*Exercise goal*
An exact transcription of the lines below, from the first through the one containing "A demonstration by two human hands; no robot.", is the only output wanted.

*Data under study*
□ □ □ □
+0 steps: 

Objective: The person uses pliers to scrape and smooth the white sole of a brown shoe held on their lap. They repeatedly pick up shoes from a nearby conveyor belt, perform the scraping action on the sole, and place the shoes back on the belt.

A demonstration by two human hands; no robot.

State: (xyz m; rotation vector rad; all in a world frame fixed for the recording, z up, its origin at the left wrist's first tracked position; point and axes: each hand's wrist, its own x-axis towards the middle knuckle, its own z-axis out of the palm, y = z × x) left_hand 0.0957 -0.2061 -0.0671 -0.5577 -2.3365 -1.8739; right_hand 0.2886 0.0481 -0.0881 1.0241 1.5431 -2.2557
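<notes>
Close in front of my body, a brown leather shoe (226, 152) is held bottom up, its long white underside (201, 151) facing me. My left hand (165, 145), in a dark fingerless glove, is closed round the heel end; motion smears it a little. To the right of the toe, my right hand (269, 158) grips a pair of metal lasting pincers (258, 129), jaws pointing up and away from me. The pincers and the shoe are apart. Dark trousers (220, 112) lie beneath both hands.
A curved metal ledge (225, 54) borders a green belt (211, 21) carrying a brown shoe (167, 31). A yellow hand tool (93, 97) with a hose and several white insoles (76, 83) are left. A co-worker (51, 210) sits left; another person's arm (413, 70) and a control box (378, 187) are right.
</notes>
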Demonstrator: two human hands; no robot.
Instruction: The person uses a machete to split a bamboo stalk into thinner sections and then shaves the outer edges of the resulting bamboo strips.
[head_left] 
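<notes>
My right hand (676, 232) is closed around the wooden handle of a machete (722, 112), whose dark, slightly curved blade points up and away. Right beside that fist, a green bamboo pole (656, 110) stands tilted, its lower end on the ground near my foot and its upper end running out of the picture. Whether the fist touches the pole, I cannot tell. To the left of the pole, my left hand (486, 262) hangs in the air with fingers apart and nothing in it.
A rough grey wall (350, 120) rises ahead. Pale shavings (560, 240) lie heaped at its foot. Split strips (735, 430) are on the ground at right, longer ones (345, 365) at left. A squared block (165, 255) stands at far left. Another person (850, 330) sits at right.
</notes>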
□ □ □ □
*Output*
+0 steps: 

Objective: The person uses pliers to scrape and smooth the white sole of a brown shoe held on their lap. They repeatedly pick up shoes from a nearby conveyor belt, perform the scraping action on the sole, and place the shoes back on the belt.

A demonstration by two human hands; no robot.

This output is now complete.